Celebrating this renewed vitality, audiences have been large and responsive. Friday evening saw a rapt house for the London Chamber Orchestra at St Nicholas's Church, enjoying Handel, Mozart, and a ravishing account of Elgar's Serenade for Strings. With these performers, this was bound to be an exercise in communication. But no less encouraging was support for the Bingham Quartet's three- concert recital series at All Saints Church, based around the Beethoven middle-period quartets, and drawing a full house at a time - mid-morning - when potential support might be thin on the ground.
Partly that was to do with the Bingham's own manner of getting their message across, their informal spoken introductions bridging the gap between producers and consumers of music. Partly it's the excitement of their playing. Solos are distinctive and beautifully turned, as in Mozart's Adagio and Fugue that opened Saturday's concert. In Beethoven's F minor quartet, Op 95, heard on Friday, and the third Rasumovsky that partnered the Mozart, phrase endings and shaded dynamics were not always unanimously judged (the exposed upbeat phrases of the Rasumovsky first movement were sometimes a problem). What spoke was the spontaneous excitement and involvement in the music.
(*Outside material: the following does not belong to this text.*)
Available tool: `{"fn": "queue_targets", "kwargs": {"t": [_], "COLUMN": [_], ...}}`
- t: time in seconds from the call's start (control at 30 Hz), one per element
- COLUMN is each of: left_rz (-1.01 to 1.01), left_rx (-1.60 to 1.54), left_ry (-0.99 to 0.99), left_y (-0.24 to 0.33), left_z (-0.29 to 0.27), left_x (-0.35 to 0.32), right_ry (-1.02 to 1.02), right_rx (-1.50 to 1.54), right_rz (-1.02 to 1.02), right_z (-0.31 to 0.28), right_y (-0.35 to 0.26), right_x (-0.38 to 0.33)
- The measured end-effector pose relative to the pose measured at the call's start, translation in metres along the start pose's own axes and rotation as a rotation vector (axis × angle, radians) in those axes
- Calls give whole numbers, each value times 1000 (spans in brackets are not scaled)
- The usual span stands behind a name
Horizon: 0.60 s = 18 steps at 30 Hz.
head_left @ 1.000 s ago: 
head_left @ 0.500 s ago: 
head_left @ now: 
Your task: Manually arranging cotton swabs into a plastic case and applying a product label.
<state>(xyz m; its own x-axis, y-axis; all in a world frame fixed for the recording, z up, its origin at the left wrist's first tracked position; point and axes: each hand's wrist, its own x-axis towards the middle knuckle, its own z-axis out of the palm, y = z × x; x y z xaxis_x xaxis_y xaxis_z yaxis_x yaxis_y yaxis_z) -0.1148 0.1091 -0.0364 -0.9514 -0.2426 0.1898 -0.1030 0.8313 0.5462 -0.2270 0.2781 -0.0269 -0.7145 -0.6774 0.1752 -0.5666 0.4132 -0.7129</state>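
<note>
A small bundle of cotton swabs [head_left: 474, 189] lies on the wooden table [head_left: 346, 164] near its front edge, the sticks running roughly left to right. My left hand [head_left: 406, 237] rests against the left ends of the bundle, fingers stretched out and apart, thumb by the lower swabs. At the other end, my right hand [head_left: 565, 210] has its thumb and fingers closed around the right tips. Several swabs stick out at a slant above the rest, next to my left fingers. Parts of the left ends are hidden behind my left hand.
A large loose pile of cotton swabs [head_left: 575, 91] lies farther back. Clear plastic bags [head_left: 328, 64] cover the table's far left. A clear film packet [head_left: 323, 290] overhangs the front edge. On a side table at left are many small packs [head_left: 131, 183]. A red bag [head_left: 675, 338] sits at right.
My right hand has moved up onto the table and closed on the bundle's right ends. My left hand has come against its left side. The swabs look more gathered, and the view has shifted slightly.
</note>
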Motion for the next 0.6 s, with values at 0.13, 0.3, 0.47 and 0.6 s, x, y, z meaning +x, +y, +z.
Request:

Excitement dominated on Saturday in the major new work of their series: Priti Paintal's string quartet Bound by Strings of Rhythm - commissioned by the Bingham in 1990 with funding from the London Arts Board. The rhythms in question, dancing, additive pulsations derived from African drumming, continually over- spilled the measure in a euphoric display of physical exhilaration. Avoiding the sonata model of fluctuating opposition between moods, contrast here was absolute, musical ebullience finding rest in the stillness of a dark brooding invention in octaves for resonant viola and cello, and a recapitulation of these textures in a more developed, animated form after weighty chords had modulated between fast and slow music.
One focus for style is the melodic line. Paintal's, for all its Stravinskian dislocations and dynamic modal inflections inspired by vision of European and Asian musics united, sounds characteristically her own. Melody in Philip Cashian's 12th-century Japanese cycle, Moon of the Dawn, sung by the soprano Nicole Tibbels, was the basis for atmospheric atonal harmonies capturing the poetry and imagination of the words through brief, exact gestures.
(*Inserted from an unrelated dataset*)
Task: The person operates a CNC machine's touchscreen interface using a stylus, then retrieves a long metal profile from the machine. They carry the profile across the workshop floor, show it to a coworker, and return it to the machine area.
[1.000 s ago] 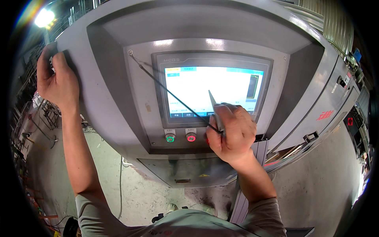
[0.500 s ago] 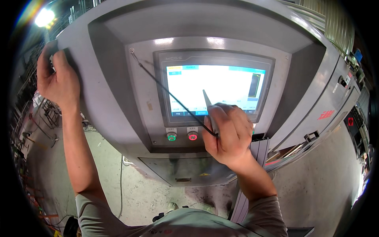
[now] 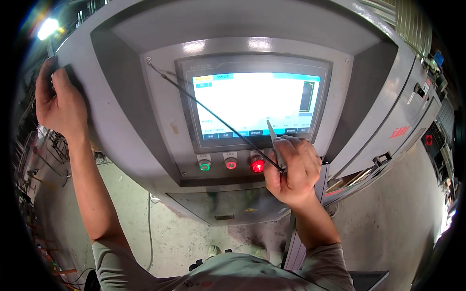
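My right hand point(image 3: 297, 169) is closed round a slim grey stylus point(image 3: 272, 129). Its pointed tip is over the lower part of the lit touchscreen point(image 3: 252, 104); whether it touches the glass I cannot tell. A dark tether cord point(image 3: 213, 114) runs tautly from a screw at the panel's upper left down to my right hand. My left hand point(image 3: 63, 104) rests against the left side of the grey machine cabinet point(image 3: 109, 104), fingers bent and apart, with nothing held in it.
Below the screen are a green-lit button point(image 3: 205, 165), a smaller red-lit button point(image 3: 231, 164) and a larger glowing red button point(image 3: 257, 165). A latch point(image 3: 382, 158) sits on the cabinet's right side. A cable point(image 3: 150, 228) lies on the concrete floor point(image 3: 126, 194).
My right hand has moved right and slightly down with the stylus, uncovering the large red button. The labels along the screen's lower part differ. The whole view has shifted slightly.
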A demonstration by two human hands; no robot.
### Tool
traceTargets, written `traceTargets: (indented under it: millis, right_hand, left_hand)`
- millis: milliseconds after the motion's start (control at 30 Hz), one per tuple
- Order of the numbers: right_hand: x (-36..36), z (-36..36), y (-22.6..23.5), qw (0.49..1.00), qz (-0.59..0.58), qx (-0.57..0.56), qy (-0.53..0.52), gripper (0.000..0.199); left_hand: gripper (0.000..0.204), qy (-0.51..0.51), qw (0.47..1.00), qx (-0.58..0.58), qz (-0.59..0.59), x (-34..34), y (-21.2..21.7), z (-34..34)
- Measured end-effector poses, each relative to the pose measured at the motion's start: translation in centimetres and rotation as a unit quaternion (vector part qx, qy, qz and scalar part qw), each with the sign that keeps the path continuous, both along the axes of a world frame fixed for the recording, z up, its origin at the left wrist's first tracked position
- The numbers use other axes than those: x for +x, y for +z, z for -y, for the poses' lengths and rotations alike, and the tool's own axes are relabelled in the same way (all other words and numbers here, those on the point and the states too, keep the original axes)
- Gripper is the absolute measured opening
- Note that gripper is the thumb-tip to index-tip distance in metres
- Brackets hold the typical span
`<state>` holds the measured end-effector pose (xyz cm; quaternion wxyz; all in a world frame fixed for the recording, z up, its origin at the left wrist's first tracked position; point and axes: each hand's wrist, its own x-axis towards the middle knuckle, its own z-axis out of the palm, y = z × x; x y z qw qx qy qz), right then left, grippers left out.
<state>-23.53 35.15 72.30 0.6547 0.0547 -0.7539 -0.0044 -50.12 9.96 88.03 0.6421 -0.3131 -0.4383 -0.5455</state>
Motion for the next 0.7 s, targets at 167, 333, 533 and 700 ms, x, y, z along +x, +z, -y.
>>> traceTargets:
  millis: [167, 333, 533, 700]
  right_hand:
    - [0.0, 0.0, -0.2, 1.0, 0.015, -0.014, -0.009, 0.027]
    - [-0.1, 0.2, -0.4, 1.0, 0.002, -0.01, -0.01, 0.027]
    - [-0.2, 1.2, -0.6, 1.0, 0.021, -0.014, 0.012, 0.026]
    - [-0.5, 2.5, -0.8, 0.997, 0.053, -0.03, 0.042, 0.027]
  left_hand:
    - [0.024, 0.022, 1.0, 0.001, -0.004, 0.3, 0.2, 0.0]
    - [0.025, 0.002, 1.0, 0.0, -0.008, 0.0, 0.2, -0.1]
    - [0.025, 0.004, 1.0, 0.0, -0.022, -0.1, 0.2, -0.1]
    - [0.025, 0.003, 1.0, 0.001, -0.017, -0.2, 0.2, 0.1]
This was a worthy addition to a British tradition of word-setting stretching back through Britten's Songs from the Chinese to Constant Lambert's 1926 settings of Li-Po. With its precious jade palaces, smoke rising from tea fires and dreams of Mount Fuji, this may be a world of cliche - the East conceived under Western eyes. Yet in a week that also saw kite-flying and haiku in King's Lynn, Moon of the Dawn was a reminder that there is also much gentle art to be made from maintaining the illusion.
Festival box office: 0553 773578.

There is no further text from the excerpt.